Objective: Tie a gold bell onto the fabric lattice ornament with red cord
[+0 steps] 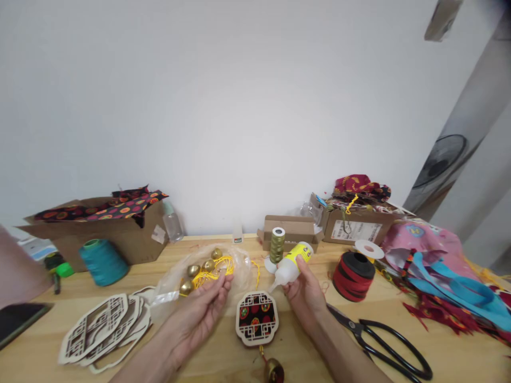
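My right hand (305,295) is closed round a glue bottle (294,263) with a yellow label, tilted so its nozzle points down and left. Just below the nozzle lies a pale wooden lattice ornament (257,319) backed with dark patterned fabric. A brass bell (274,369) hangs from its lower edge on a cord. My left hand (207,306) has its thumb and fingers drawn together; whatever they hold, if anything, is hidden. Directly behind it are yellow cords (207,275) and several brass bells (194,270) on a clear plastic bag (167,287).
Stacked wooden lattice frames (99,330) and a teal thread cone (102,261) stand left. Black-handled scissors (383,340), a red-and-black ribbon roll (353,276) and fabric scraps (447,314) lie right. Cardboard boxes (136,242) and a gold thread spool (277,246) line the back.
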The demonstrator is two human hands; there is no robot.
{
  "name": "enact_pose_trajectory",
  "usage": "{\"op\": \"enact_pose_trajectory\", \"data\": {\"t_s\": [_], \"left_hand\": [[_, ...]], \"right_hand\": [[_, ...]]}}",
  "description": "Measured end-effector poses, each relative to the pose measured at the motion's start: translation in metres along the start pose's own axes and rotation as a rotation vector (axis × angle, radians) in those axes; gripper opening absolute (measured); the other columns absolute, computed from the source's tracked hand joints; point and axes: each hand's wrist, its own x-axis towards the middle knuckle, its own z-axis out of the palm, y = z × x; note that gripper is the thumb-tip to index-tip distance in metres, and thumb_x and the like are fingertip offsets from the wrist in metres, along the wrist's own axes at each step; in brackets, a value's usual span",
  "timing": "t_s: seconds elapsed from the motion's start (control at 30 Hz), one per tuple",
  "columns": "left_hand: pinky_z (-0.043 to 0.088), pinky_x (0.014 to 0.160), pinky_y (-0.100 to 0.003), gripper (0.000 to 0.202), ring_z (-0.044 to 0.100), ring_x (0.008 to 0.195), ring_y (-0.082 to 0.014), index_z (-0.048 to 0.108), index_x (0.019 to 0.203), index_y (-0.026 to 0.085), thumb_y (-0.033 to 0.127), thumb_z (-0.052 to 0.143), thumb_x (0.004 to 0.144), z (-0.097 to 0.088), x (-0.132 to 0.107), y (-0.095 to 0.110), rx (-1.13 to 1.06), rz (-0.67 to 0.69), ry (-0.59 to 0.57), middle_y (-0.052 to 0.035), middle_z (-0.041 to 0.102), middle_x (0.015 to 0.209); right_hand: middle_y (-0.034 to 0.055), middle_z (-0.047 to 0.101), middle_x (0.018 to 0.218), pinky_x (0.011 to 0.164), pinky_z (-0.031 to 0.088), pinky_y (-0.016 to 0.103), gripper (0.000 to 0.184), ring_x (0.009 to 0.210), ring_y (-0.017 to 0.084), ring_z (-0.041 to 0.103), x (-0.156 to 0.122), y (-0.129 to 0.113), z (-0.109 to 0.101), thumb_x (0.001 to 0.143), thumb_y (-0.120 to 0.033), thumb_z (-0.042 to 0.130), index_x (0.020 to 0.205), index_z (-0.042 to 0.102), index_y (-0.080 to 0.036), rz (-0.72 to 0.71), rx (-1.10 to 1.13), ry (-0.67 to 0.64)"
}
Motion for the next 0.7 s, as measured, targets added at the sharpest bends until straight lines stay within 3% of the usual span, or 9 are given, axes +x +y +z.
{"op": "enact_pose_trajectory", "data": {"t_s": [0.17, 0.43, 0.53, 0.7], "left_hand": [[0.056, 0.062, -0.020, 0.023, 0.066, 0.067, -0.0162, 0.058, 0.087, -0.002, -0.011, 0.040, 0.075, -0.006, 0.002, 0.000, 0.141, 0.036, -0.005, -0.0171, 0.065, 0.081], [0.056, 0.059, -0.017, 0.045, 0.067, 0.070, -0.0167, 0.039, 0.118, -0.002, -0.013, 0.034, 0.075, 0.000, 0.004, -0.010, 0.064, -0.069, -0.078, -0.0179, 0.066, 0.085], [0.056, 0.061, -0.018, 0.044, 0.067, 0.072, -0.0173, 0.038, 0.119, -0.004, -0.012, 0.036, 0.075, -0.006, 0.008, -0.015, 0.014, -0.059, -0.040, -0.0182, 0.066, 0.085], [0.056, 0.072, -0.029, 0.028, 0.062, 0.088, -0.0269, 0.053, 0.102, -0.006, -0.005, 0.045, 0.075, -0.016, 0.006, -0.012, 0.010, -0.073, -0.051, -0.0246, 0.064, 0.094]], "right_hand": [[-0.0005, 0.066, 0.060, 0.040, 0.041, 0.015, 0.024, 0.046, 0.009, 0.055, 0.003, 0.003, -0.002, 0.059, -0.030, 0.069, 0.072, 0.057, -0.014, -0.022, -0.046, 0.007], [-0.0037, 0.059, 0.052, 0.038, 0.035, 0.016, 0.025, 0.041, 0.006, 0.047, 0.006, 0.007, -0.010, 0.058, -0.030, 0.071, 0.064, 0.056, -0.012, -0.126, -0.214, 0.015], [-0.0032, 0.060, 0.054, 0.041, 0.037, 0.016, 0.023, 0.045, 0.008, 0.050, 0.004, 0.006, -0.012, 0.058, -0.028, 0.072, 0.065, 0.057, -0.012, -0.163, -0.301, 0.018], [0.0007, 0.064, 0.061, 0.049, 0.044, 0.022, 0.025, 0.052, 0.013, 0.056, 0.001, 0.008, -0.010, 0.056, -0.027, 0.073, 0.071, 0.059, -0.012, -0.181, -0.414, -0.009]]}}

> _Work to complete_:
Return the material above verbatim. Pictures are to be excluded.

> _Solution to this exercise_:
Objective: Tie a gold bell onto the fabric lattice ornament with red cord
[+0 steps] 
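My right hand (305,295) is closed round a glue bottle (294,263) with a yellow label, tilted so its nozzle points down and left. Just below the nozzle lies a pale wooden lattice ornament (257,319) backed with dark patterned fabric. A brass bell (274,369) hangs from its lower edge on a cord. My left hand (207,306) has its thumb and fingers drawn together; whatever they hold, if anything, is hidden. Directly behind it are yellow cords (207,275) and several brass bells (194,270) on a clear plastic bag (167,287).
Stacked wooden lattice frames (99,330) and a teal thread cone (102,261) stand left. Black-handled scissors (383,340), a red-and-black ribbon roll (353,276) and fabric scraps (447,314) lie right. Cardboard boxes (136,242) and a gold thread spool (277,246) line the back.
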The demonstrator is two human hands; there is no robot.
{
  "name": "enact_pose_trajectory",
  "usage": "{\"op\": \"enact_pose_trajectory\", \"data\": {\"t_s\": [_], \"left_hand\": [[_, ...]], \"right_hand\": [[_, ...]]}}",
  "description": "Measured end-effector poses, each relative to the pose measured at the motion's start: translation in metres along the start pose's own axes and rotation as a rotation vector (axis × angle, radians) in those axes; gripper opening absolute (measured); the other columns absolute, computed from the source's tracked hand joints; point and axes: each hand's wrist, its own x-axis towards the middle knuckle, its own z-axis out of the palm, y = z × x; note that gripper is the thumb-tip to index-tip distance in metres, and thumb_x and the like are fingertip offsets from the wrist in metres, along the wrist's own axes at each step; in brackets, a value's usual span",
  "timing": "t_s: seconds elapsed from the motion's start (control at 30 Hz), one per tuple",
  "columns": "left_hand: pinky_z (-0.043 to 0.088), pinky_x (0.014 to 0.160), pinky_y (-0.100 to 0.003), gripper (0.000 to 0.202), ring_z (-0.044 to 0.100), ring_x (0.008 to 0.195), ring_y (-0.082 to 0.014), index_z (-0.048 to 0.108), index_x (0.019 to 0.203), index_y (-0.026 to 0.085), thumb_y (-0.033 to 0.127), thumb_z (-0.052 to 0.143), thumb_x (0.004 to 0.144), z (-0.097 to 0.088), x (-0.132 to 0.107), y (-0.095 to 0.110), rx (-1.13 to 1.06), rz (-0.67 to 0.69), ry (-0.59 to 0.57), middle_y (-0.052 to 0.035), middle_z (-0.041 to 0.102), middle_x (0.015 to 0.209); right_hand: middle_y (-0.034 to 0.055), middle_z (-0.047 to 0.101), middle_x (0.018 to 0.218), pinky_x (0.011 to 0.164), pinky_z (-0.031 to 0.088), pinky_y (-0.016 to 0.103), gripper (0.000 to 0.184), ring_x (0.009 to 0.210), ring_y (-0.017 to 0.084), ring_z (-0.041 to 0.103), x (-0.156 to 0.122), y (-0.129 to 0.113), z (-0.109 to 0.101), thumb_x (0.001 to 0.143), thumb_y (-0.120 to 0.033), thumb_z (-0.042 to 0.130), index_x (0.020 to 0.205), index_z (-0.042 to 0.102), index_y (-0.080 to 0.036), rz (-0.72 to 0.71), rx (-1.10 to 1.13), ry (-0.67 to 0.64)"
}
Motion for the next 0.7 s, as measured, targets added at the sharpest bends until straight lines stay within 3% of the usual span, or 9 are given, axes +x +y +z.
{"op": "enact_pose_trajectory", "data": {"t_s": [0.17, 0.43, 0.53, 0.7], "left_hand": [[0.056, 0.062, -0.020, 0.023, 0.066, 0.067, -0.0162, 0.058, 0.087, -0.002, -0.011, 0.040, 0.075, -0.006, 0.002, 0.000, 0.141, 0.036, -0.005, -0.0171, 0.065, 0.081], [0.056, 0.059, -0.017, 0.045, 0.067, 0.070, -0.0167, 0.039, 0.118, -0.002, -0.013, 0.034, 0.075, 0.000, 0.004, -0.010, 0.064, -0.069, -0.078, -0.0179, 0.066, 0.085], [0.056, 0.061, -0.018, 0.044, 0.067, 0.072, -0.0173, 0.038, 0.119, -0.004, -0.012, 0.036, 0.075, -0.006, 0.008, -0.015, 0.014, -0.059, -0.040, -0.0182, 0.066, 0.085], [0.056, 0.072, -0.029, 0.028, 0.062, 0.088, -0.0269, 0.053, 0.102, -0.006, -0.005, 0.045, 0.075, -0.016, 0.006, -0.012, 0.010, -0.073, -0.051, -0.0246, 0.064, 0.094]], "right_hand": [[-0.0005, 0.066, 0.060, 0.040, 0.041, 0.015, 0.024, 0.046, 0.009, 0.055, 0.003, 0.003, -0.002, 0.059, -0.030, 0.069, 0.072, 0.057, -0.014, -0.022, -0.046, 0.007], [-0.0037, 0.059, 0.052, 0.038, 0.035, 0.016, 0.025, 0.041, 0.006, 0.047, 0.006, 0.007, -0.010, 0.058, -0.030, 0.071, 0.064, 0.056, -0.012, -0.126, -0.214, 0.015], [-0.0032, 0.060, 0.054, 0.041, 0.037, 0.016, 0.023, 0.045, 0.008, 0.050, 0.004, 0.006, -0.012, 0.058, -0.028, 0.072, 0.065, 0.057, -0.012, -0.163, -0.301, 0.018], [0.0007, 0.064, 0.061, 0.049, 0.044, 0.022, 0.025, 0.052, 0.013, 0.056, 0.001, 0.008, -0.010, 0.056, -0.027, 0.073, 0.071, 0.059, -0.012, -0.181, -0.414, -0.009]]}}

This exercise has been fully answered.